Kalshi traders see growing odds that the Federal Reserve will hike rates this year after central bank policymakers indicated that higher rates could be in the cards.
Chances of a Fed hike in 2026 surged to 57% on Wednesday night, up from 35% on Monday, according to the prediction markets platform.
Kalshi traders also see a 72% likelihood of a hike before July 2027 and an 85% probability of an increase before 2028.
On Wednesday, the policy-setting Federal Open Market Committee decided to maintain interest rates at a target range of 3.5%-3.75%, a move that was widely expected based on the fed funds futures trading market.
However, central bank officials also signaled that a rate hike may be in the cards, changing their previous outlook for a cut this year. Nine out of 18 participating officials expect that the federal funds rate will end 2026 above the current range. The median projection calls for the fed funds rate to end the year at 3.8%.
Fed Chairman Kevin Warsh, in his first meeting at the helm of the central bank, abstained from providing a forecast on the outlook for rates through the closely watched “dot plot.”
“I did not submit a dot for me,” Warsh said in his post-meeting press conference. “It’s not helpful in the conduct of policy.”
The central bank’s hawkish tilt also came through in its post-meeting statement, which was overhauled and ultimately removed language that hinted at future cuts.
Warsh noted the committee’s statement was concise compared to past statements.

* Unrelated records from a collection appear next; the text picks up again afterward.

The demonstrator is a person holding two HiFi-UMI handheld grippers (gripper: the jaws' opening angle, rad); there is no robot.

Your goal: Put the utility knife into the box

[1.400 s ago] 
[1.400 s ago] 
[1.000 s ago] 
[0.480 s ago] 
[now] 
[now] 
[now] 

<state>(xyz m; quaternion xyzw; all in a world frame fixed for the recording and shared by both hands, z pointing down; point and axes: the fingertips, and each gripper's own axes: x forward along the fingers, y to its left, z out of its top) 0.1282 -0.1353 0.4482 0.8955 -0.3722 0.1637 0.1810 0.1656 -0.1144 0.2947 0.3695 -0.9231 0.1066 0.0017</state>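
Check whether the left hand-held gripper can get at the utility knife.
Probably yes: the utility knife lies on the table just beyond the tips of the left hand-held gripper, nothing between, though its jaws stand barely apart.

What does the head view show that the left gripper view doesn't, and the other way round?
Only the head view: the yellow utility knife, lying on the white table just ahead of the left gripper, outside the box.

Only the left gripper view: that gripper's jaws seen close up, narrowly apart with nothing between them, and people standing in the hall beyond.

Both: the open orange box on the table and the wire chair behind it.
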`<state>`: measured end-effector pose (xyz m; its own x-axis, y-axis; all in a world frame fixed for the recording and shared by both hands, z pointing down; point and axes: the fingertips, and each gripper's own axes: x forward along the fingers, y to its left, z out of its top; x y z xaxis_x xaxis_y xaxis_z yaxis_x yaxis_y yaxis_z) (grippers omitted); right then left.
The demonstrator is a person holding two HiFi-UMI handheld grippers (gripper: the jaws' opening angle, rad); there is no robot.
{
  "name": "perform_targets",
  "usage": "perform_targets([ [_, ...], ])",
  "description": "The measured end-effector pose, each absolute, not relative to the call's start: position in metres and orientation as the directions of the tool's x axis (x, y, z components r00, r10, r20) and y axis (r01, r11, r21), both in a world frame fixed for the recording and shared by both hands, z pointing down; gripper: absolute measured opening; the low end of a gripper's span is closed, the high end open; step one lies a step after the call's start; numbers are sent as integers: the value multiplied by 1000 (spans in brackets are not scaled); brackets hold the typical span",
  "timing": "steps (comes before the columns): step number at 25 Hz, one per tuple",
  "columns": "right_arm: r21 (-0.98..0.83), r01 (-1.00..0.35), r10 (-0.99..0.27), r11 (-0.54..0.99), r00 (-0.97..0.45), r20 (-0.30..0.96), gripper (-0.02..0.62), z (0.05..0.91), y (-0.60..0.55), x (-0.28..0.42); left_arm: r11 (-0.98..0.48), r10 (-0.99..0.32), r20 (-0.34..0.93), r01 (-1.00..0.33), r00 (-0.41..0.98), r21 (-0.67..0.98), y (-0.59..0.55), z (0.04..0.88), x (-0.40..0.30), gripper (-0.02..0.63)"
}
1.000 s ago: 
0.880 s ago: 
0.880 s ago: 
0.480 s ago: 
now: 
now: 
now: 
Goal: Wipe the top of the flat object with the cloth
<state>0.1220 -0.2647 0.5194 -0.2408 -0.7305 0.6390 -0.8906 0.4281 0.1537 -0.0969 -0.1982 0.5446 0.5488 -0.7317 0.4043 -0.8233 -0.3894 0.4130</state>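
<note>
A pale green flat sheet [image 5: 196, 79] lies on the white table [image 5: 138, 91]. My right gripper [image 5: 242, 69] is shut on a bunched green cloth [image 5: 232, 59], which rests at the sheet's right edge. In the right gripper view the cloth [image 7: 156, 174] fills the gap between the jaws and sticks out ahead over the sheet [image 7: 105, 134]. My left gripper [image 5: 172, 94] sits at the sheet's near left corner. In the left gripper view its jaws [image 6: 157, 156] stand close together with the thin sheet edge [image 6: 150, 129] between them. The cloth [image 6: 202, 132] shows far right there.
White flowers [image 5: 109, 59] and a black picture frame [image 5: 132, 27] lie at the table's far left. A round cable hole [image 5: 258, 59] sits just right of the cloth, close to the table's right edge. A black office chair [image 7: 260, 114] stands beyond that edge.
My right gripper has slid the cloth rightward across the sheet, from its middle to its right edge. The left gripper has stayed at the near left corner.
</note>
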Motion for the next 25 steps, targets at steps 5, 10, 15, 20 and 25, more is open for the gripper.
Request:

“It’s a bit shorter, a bit simpler and it dispenses with some older language,” he said. “That statement just gives you the facts, as best we can judge it.”
The next committee meeting is scheduled for July 28-29.
Disclosure: CNBC and Kalshi have a commercial relationship that includes customer acquisition and a minority investment.


Source: CNBC

Disclaimer: this content is informational analysis only and does not constitute investment advice.